# Done, well done!!



## Smackdown (Feb 21, 2011)

Long story short, my wife cheated almost a year ago, we have 4 children whom I love more than myself. From D day she never took on the attitude she was sorry, it was always my burden to bare, my problem, I should just get over it.
We started MC 2mo ago which was a step in the right direction but she'd go in there and just bixch about me. I sat there and just took it, I would be asked to defend myself and then would be wanting to get on to the real problems. At last we got to the real info on how a marriage to supposed to work. (side note-I had started the 180 plan before MC.) We received 2 CD's each to listen to and work together on settling our "jobs". I came home after a few days and asked if she had listened to hers- HUGE mistake!! She went off and I dare not ask again. She cancelled our appointment and the next one was 3weeks away (this was for our girls, they had a Dr. appointment) The next appointment was also gonna get canceled b/c the girl needed to see the Dentist. I asked if she had followed thru on the CD, she had not, big fight, lasted a whole week. 
I went to see a lawyer on Fri. and then went to talk to her, she asked for a separation!! I was for once on the right page!! YEA!!!
Now I don't want a divorce but @ the same time this needs to end, she has never followed thru on anything I needed to put "ME" back together, she has chose not to be a part of the healing. All was good, we talked about the kids, the house, and my tractors (my little addiction) and then she comes up w/ the crap-She put all the blame on me, said I should have been a man and forgot the whole thing.?>?> I explained she "broke" me, she was the one person who've I trusted, she had all my love for all these years and she tore me apart. She only saw her pain, she was thinking about how she was going to find a replacement, a guy who'd pay the bills....I know your thinking "WHAT??" Yea she was worried about bills!! She never said that again but switched to 20yrs ago when we first got married, then when the kids were born, and how I played w/ the kids and was just a big kid myself (I AM!! I love to play w/ the kids and will never be sorry about that!!)
Now the bombshell--This is what she said "all these years I have done whatever I wanted, you did as I said, if you got out of line I'd bite your head off and you'd get right back where I needed you. NOW that I did something wrong....you argue w/ me, you look into things and find out that I am wrong....I CAN'T LIVE LIKE THIS!!!!!!!!" Now I was set back, I always thought she knew best about the family stuff and paying the bills, I worked and gave her the $$, I did all the house stuff and did the projects w/ the kids, I was under the impression we made a good team, guess not.
After that she came to me one more time and said "I love you, I don't want a divorce (she was sobbing) you are my family....crying.....but I need my old Jim back, I can't live w/ you like this." I gave her a hug and told her I was sorry, I can never go back to who I was, she has changed me forever.
I signed the papers today, I told her if she'd listen to the CD's and called me I wouldn't file, she never called. 
Is she crazy? or am I?
Mouse


----------



## Crankshaw (Jan 12, 2011)

Smackdown said:


> Now I was set back, I always thought she knew best about the family stuff and paying the bills, I worked and gave her the $$, I did all the house stuff and did the projects w/ the kids, I was under the impression we made a good team, guess not.
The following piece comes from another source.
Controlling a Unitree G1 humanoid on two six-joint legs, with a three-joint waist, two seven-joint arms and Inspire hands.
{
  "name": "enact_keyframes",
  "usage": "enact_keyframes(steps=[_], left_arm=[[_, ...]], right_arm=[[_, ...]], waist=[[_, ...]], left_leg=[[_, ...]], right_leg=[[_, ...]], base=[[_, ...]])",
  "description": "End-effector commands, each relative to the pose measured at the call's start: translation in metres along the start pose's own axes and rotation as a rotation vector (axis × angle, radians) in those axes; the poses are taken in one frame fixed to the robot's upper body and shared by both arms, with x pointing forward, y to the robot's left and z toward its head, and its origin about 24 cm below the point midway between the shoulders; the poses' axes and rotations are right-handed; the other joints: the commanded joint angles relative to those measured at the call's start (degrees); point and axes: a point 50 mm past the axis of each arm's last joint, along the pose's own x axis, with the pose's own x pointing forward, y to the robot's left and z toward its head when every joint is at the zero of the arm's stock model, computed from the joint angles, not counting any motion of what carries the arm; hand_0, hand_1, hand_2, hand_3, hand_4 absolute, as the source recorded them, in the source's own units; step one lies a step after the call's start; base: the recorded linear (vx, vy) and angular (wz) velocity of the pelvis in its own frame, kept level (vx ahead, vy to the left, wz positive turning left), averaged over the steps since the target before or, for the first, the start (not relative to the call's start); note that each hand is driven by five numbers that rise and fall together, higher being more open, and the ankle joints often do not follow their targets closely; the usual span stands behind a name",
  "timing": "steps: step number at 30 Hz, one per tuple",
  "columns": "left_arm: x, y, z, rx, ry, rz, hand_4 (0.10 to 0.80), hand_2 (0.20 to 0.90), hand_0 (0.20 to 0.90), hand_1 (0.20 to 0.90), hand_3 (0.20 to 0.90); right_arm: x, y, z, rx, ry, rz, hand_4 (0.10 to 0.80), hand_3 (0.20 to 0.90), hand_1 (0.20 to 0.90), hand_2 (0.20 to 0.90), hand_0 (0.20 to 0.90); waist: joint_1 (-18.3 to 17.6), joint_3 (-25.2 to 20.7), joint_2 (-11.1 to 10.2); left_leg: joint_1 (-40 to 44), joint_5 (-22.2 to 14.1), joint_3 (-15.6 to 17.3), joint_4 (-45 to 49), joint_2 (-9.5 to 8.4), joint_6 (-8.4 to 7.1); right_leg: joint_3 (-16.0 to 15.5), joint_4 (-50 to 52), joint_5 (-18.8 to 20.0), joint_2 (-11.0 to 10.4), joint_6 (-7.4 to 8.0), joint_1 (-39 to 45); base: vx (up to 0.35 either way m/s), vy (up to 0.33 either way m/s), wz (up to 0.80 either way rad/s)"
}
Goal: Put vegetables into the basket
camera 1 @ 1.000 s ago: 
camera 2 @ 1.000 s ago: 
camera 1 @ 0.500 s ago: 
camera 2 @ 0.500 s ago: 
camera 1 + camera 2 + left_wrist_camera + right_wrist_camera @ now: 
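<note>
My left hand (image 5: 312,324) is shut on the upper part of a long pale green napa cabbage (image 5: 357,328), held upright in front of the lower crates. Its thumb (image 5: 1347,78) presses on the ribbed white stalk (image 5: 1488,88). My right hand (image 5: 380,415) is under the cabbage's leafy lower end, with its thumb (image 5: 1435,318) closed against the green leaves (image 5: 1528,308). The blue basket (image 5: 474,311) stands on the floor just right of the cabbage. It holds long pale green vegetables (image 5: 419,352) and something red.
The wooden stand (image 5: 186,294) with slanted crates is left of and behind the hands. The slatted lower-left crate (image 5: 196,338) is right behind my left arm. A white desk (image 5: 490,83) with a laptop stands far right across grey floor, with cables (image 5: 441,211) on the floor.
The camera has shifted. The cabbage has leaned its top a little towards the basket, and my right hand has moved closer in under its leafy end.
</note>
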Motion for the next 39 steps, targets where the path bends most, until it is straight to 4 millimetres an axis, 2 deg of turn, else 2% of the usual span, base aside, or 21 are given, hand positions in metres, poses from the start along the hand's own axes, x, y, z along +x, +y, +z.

Hello Crankshaw, nice to meet you, and how are you traveling today ?

OK, so apart from not going to MC (W wouldn't) and only having 2 kids, I know that story oh so well.



> After that she came to me one more time and said "I love you, I don't want a divorce (she was sobbing) you are my family....crying.....but I need my old Jim back, I can't live w/ you like this." I gave her a hug and told her I was sorry, I can never go back to who I was, she has changed me forever.
> I signed the papers today, I told her if she'd listen to the CD's and called me I wouldn't file, she never called.
> Is she crazy? or am I?
> Mouse


W said exact same thing to me, and I gave a similar response, mistake, boy, big mistake, there is thing called hindsight, marvelous thing it is, everyone should have *before* they need it !

Here is something I wrote a while ago:

"I use to be happy, confident, strong, had plans for the future, laid the foundations for getting there.
Now am fighting to get back to who I was, not what I have become."

I was the alpha male, I became less than beta, I believe when W said wanted the old Crank back what she really wanted was the old alpha Crank back.

Guess what, the old Crank is on his way back, but he is a damn site improved from what the old model was, and his W may not be the one he ends up with, which will be her huge loss. 

If I can claw back to what I was, so can you.


----------



## the guy (Aug 3, 2010)

Your not crazy, she loved and will miss the old Smackdown. The one that let her act and behave and get away with anything she wanted.
She loves the old Smackdown that did everything around the house while she went out. The new Smackdown want to take control of his life and his family, and make the healthy changes that will make for a better marraige. 
She has played you all the way up to the grand finally and now she wants change, but the only change she want is for you to change back to the baby sitter, maid, and bank teller.
I'm sure she had her chance, but in her defence the old Smackdown would have just let things be and tolorated her bad behavior with no regard to the health of the relationship. 

She was approached with a gaint pinnicle in making a big change in her life and missed it. She will continue to miss it b/c thats how she's wired. She will say anything right now to get her babysitter, maid and ATM back, but when it comes down to it will she take the actions and make the life style changes required to put her family together.

Maybe... but these action take time and now that she has hit rock bottom, it is up to her to bahave with consistance and for a sufficent amout of time to show *not tell* that she is making change. 

I would bet that once you move on she will not make the changes required, but continue on with her current behavior.....replace you and find a bottle that will wash away the pain of loosing hewr family.

I could be wrong and she could muster up enough stenght that will make her a better person while seperated and commit to her self to regain her family, but only time while tell.

I don't even know her but from your post she sounds like she will replace you and continue on with her same unhealth behaviors that will end up with her...old and in a dumby old house full of cats...wondering were her life went and why her kids resent her so.

Stay strong and let time be your friend when it come to even thinking about her and if she has this strength to change.


----------



## Jellybeans (Mar 8, 2011)

Did you ever hear from her again??? It sounds like she was willing to work it out.


----------



## Smackdown (Feb 21, 2011)

She came home today and did a lot of crying, and demanding. She asked I give up my tractors, smoking, and life in the garage. I returned w/ I want her to give her all in MC, I want the bills paid and the spending to STOP. I want the reassurance and trust I deserve. It was a very heated day, we both just cry when we talk about our love for each other, for the kids---it seems like we both want the same thing we have different ways getting there. She agreed to do everything I asked and even more. She may be playing me but I did file already, I am in a win/win situation. 
Mouse


----------



## Crankshaw (Jan 12, 2011)

> I am in a win/win situation.


:smthumbup::smthumbup:


----------



## Jellybeans (Mar 8, 2011)

I'm glad to hear she wants to work it out


----------